### AIM OF THE TASK
Return the complete listing exactly as it reads, with each picture removed.

Top of DATA SEGMENT

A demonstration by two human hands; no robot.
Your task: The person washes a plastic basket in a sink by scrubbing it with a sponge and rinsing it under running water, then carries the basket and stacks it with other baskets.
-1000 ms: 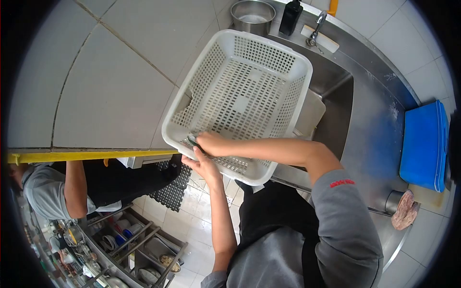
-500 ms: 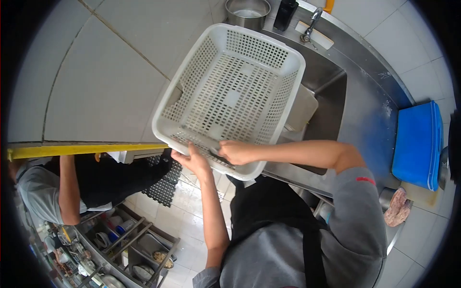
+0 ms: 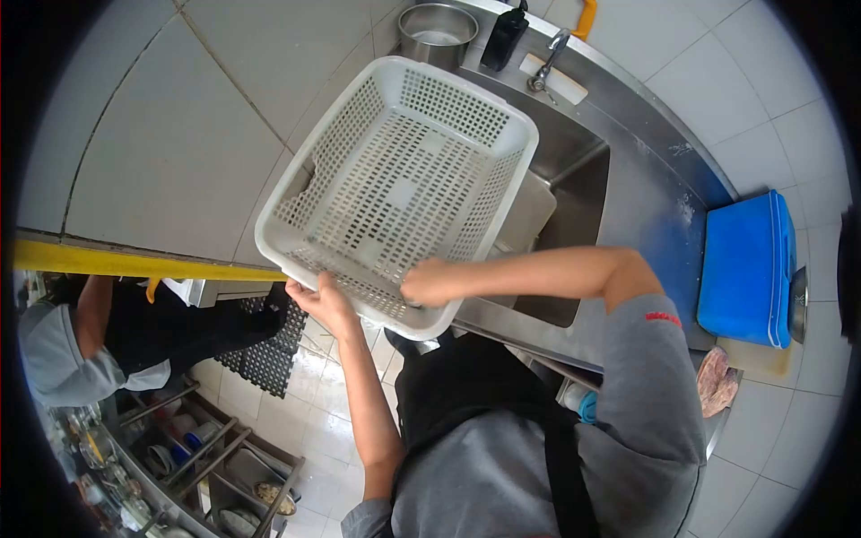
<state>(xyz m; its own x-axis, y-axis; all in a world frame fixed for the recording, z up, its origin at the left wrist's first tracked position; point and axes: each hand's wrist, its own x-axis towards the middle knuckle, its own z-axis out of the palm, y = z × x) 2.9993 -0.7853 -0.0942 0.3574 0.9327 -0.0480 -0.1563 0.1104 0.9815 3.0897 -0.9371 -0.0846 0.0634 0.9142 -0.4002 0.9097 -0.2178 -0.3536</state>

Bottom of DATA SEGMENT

### EXERCISE SOLUTION
A demonstration by two human hands; no robot.
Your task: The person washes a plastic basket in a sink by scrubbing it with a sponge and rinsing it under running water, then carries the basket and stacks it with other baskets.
-1000 ms: 
-500 ms: 
+0 ms: 
<state>(xyz m; its own x-axis, y-axis; all in a world frame fixed for the recording, z up, its origin at the left wrist's first tracked position; point and axes: each hand's wrist, its own x-axis towards the middle knuckle, its own z-axis out of the palm, y = z × x) 2.9993 -0.7853 -0.0942 0.3574 0.9327 -0.0480 -0.1563 0.1104 0.9815 3.0897 -0.9371 -0.0846 0.0634 0.9142 -0.4002 0.9097 -0.2178 -0.3536</state>

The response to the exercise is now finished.